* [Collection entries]
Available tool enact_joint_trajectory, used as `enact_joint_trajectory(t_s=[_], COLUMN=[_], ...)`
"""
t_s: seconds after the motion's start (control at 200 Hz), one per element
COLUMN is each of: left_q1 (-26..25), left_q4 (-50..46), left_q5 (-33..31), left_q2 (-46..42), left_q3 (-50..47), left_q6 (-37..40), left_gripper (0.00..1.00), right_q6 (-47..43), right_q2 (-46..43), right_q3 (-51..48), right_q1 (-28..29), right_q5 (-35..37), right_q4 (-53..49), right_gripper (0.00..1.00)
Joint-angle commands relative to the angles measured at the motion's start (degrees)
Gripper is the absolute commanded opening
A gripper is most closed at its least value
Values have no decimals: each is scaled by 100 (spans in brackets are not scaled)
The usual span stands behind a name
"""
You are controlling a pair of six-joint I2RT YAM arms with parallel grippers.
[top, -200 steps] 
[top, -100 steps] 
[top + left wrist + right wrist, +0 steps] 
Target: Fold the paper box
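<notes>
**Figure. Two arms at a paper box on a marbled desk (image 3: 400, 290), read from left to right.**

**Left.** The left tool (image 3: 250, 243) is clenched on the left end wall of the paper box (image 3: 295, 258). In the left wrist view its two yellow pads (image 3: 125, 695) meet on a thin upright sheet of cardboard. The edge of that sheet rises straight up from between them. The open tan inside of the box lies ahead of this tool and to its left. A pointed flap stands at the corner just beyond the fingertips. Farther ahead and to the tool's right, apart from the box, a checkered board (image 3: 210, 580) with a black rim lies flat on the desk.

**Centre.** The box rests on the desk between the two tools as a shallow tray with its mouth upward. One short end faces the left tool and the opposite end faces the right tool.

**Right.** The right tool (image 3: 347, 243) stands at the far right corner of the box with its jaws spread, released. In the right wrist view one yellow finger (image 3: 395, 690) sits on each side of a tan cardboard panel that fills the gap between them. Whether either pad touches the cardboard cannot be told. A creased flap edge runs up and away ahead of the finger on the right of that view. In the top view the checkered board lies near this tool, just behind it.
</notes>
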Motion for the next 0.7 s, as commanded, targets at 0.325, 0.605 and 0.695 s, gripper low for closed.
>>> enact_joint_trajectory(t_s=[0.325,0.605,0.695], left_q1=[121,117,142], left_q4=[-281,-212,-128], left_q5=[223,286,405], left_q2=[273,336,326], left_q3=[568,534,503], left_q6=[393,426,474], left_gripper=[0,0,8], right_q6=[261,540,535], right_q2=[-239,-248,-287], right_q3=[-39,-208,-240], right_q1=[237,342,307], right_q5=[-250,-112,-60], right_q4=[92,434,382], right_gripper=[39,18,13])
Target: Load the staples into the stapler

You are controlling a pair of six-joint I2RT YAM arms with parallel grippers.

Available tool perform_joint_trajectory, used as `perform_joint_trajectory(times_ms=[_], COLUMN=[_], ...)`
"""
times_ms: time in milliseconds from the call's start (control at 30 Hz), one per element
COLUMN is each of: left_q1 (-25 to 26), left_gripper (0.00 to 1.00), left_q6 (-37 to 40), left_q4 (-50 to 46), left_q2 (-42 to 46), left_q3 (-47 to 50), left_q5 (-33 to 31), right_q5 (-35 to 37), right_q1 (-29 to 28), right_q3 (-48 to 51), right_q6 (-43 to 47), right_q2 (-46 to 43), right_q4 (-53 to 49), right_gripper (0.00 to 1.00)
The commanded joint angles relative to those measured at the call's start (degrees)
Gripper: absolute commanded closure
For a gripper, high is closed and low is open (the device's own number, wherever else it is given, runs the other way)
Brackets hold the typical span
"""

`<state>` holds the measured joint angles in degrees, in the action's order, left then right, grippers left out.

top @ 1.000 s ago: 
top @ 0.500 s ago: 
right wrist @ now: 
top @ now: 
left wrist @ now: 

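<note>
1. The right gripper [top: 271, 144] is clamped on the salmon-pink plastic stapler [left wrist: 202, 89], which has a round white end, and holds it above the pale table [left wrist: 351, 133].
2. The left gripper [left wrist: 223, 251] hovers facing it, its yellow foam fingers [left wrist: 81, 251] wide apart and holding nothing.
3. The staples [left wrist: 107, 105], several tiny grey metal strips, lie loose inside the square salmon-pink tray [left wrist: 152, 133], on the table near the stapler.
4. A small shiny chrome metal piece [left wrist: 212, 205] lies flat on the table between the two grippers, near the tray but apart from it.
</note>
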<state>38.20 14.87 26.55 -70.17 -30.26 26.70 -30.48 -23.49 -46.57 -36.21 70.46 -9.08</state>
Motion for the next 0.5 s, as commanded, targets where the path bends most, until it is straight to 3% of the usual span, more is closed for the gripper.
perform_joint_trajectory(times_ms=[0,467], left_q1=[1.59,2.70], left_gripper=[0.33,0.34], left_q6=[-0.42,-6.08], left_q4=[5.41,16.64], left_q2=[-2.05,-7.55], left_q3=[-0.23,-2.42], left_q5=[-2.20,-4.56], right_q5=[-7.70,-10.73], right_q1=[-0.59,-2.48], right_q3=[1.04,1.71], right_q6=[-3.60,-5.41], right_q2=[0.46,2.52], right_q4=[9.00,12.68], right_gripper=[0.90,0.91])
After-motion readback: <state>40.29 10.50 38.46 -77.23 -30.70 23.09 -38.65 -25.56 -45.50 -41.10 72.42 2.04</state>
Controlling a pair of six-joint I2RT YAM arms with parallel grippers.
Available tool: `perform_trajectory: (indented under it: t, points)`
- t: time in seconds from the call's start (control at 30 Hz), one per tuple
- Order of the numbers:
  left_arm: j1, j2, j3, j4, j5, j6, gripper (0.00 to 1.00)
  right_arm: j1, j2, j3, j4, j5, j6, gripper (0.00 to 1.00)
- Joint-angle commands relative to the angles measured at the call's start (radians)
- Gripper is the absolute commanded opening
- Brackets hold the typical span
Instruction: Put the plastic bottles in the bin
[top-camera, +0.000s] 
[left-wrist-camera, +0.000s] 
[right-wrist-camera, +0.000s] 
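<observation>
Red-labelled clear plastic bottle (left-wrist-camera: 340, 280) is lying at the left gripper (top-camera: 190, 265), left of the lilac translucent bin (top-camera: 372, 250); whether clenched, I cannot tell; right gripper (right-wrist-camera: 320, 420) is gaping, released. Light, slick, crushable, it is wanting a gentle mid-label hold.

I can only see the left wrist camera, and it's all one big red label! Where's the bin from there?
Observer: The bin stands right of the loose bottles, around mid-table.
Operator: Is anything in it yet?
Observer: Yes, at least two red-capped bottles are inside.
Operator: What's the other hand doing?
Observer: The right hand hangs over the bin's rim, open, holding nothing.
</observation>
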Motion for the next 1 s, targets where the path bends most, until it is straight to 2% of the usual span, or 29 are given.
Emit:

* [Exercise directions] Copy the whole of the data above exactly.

* [Written solution]
Available tool enact_joint_trajectory, used as `enact_joint_trajectory(t_s=[_], COLUMN=[_], ...)`
"""
t_s: seconds after the motion's start (control at 200 Hz), one per element
COLUMN is each of: left_q1 (-26..25), left_q4 (-50..46), left_q5 (-33..31), left_q2 (-46..42), left_q3 (-50..47), left_q6 (-37..40), left_gripper (0.00..1.00), right_q6 (-47..43), right_q2 (-46..43), right_q3 (-51..48), right_q1 (-28..29), right_q5 (-35..37), right_q4 (-53..49), right_gripper (0.00..1.00)
Joint-angle commands relative to the angles measured at the motion's start (degrees)
Gripper is the absolute commanded opening
A gripper is most closed at its least value
Values have no decimals: each is scaled by 100 (spans in brackets are not scaled)
The usual span stands behind a name
"""
You are controlling a pair of six-joint I2RT YAM arms with parallel grippers.
[top, -200 steps] 
[top, -100 steps] 
[top + left wrist + right wrist, +0 steps] 
Target: Fold the paper box
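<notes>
**Figure. Two arms at a paper box on a marbled desk (image 3: 400, 290), read from left to right.**

**Left.** The left tool (image 3: 250, 243) is clenched on the left end wall of the paper box (image 3: 295, 258). In the left wrist view its two yellow pads (image 3: 125, 695) meet on a thin upright sheet of cardboard. The edge of that sheet rises straight up from between them. The open tan inside of the box lies ahead of this tool and to its left. A pointed flap stands at the corner just beyond the fingertips. Farther ahead and to the tool's right, apart from the box, a checkered board (image 3: 210, 580) with a black rim lies flat on the desk.

**Centre.** The box rests on the desk between the two tools as a shallow tray with its mouth upward. One short end faces the left tool and the opposite end faces the right tool.

**Right.** The right tool (image 3: 347, 243) stands at the far right corner of the box with its jaws spread, released. In the right wrist view one yellow finger (image 3: 395, 690) sits on each side of a tan cardboard panel that fills the gap between them. Whether either pad touches the cardboard cannot be told. A creased flap edge runs up and away ahead of the finger on the right of that view. In the top view the checkered board lies near this tool, just behind it.
</notes>
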Motion for the next 0.7 s, as commanded, targets at 0.325, 0.605 and 0.695 s, gripper low for closed.
>>> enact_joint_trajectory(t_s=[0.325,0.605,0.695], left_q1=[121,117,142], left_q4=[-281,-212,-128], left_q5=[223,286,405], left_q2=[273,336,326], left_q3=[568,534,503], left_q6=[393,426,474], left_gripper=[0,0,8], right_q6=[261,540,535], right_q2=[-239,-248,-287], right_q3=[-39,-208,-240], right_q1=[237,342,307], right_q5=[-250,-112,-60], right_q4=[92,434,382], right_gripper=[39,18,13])
Target: Load the staples into the stapler

You are controlling a pair of six-joint I2RT YAM arms with parallel grippers.

Available tool perform_joint_trajectory, used as `perform_joint_trajectory(times_ms=[_], COLUMN=[_], ...)`
"""
times_ms: time in milliseconds from the call's start (control at 30 Hz), one per element
COLUMN is each of: left_q1 (-25 to 26), left_gripper (0.00 to 1.00), left_q6 (-37 to 40), left_q4 (-50 to 46), left_q2 (-42 to 46), left_q3 (-47 to 50), left_q5 (-33 to 31), right_q5 (-35 to 37), right_q1 (-29 to 28), right_q3 (-48 to 51), right_q6 (-43 to 47), right_q2 (-46 to 43), right_q4 (-53 to 49), right_gripper (0.00 to 1.00)
The commanded joint angles relative to those measured at the call's start (degrees)
Gripper: absolute commanded closure
For a gripper, high is closed and low is open (the device's own number, wherever else it is given, runs the other way)
Brackets hold the typical span
"""

`<state>` holds the measured joint angles in degrees, in the action's order, left then right, grippers left out.

top @ 1.000 s ago: 
top @ 0.500 s ago: 
right wrist @ now: 
top @ now: 
left wrist @ now: 

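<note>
1. The right gripper [top: 271, 144] is clamped on the salmon-pink plastic stapler [left wrist: 202, 89], which has a round white end, and holds it above the pale table [left wrist: 351, 133].
2. The left gripper [left wrist: 223, 251] hovers facing it, its yellow foam fingers [left wrist: 81, 251] wide apart and holding nothing.
3. The staples [left wrist: 107, 105], several tiny grey metal strips, lie loose inside the square salmon-pink tray [left wrist: 152, 133], on the table near the stapler.
4. A small shiny chrome metal piece [left wrist: 212, 205] lies flat on the table between the two grippers, near the tray but apart from it.
</note>
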<state>38.20 14.87 26.55 -70.17 -30.26 26.70 -30.48 -23.49 -46.57 -36.21 70.46 -9.08</state>
Motion for the next 0.5 s, as commanded, targets where the path bends most, until it is straight to 3% of the usual span, more is closed for the gripper.
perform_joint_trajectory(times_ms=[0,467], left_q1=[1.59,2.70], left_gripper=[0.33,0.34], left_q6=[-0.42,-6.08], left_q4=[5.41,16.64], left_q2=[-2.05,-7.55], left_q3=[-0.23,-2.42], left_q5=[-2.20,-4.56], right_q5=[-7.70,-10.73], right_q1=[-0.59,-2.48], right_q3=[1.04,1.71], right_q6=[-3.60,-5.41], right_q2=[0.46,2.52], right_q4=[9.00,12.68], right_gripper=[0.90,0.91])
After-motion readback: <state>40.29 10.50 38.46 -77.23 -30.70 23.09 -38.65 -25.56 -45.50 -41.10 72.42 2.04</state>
Controlling a pair of six-joint I2RT YAM arms with parallel grippers.
Available tool: `perform_trajectory: (indented under it: t, points)`
- t: time in seconds from the call's start (control at 30 Hz), one per tuple
- Order of the numbers:
  left_arm: j1, j2, j3, j4, j5, j6, gripper (0.00 to 1.00)
  right_arm: j1, j2, j3, j4, j5, j6, gripper (0.00 to 1.00)
- Joint-angle commands relative to the angles measured at the call's start (radians)
- Gripper is the absolute commanded opening
- Brackets hold the typical span
Instruction: Put the plastic bottles in the bin
[top-camera, +0.000s] 
[left-wrist-camera, +0.000s] 
[right-wrist-camera, +0.000s] 
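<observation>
Red-labelled clear plastic bottle (left-wrist-camera: 340, 280) is lying at the left gripper (top-camera: 190, 265), left of the lilac translucent bin (top-camera: 372, 250); whether clenched, I cannot tell; right gripper (right-wrist-camera: 320, 420) is gaping, released. Light, slick, crushable, it is wanting a gentle mid-label hold.

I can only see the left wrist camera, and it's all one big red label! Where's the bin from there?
Observer: The bin stands right of the loose bottles, around mid-table.
Operator: Is anything in it yet?
Observer: Yes, at least two red-capped bottles are inside.
Operator: What's the other hand doing?
Observer: The right hand hangs over the bin's rim, open, holding nothing.
</observation>
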Motion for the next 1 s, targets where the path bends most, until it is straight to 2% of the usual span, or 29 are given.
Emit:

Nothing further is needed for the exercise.